# What to work on:
Where the data below shows a picture, leave that picture out and copy the rest exactly.

# Dataset content:

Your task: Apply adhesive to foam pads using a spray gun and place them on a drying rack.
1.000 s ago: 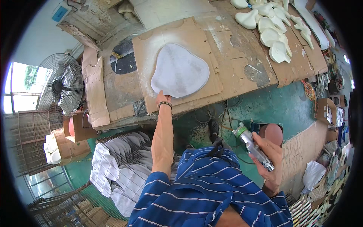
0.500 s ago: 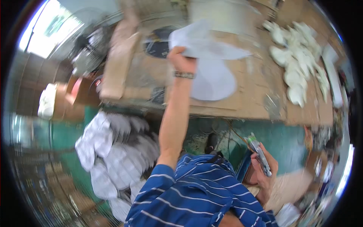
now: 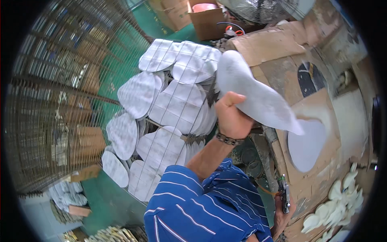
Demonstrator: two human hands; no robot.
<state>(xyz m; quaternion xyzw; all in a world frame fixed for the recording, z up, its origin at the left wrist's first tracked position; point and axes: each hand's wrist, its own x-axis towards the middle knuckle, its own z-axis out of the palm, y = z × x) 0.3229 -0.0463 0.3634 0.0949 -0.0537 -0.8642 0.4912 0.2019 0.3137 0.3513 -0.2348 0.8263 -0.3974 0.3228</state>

# Written response:
Your task: Apply adhesive to foam pads using a spray gun and place them on a drying rack.
1.000 s ago: 
0.500 s ago: 
now: 
Demonstrator: two human hands; no robot.
<state>(xyz m; quaternion xyzw; all in a world frame fixed for the recording, z up, its origin at the left wrist's first tracked position; point and axes: each hand's wrist, its own x-axis towards the middle knuckle, its own z-axis out of the palm, y = z × x) 0.3229 -0.0463 0.3634 0.0949 -0.0537 -0.8642 0.4912 0.2019 0.3137 0.3513 -0.2348 0.8263 -0.3974 0.3228</state>

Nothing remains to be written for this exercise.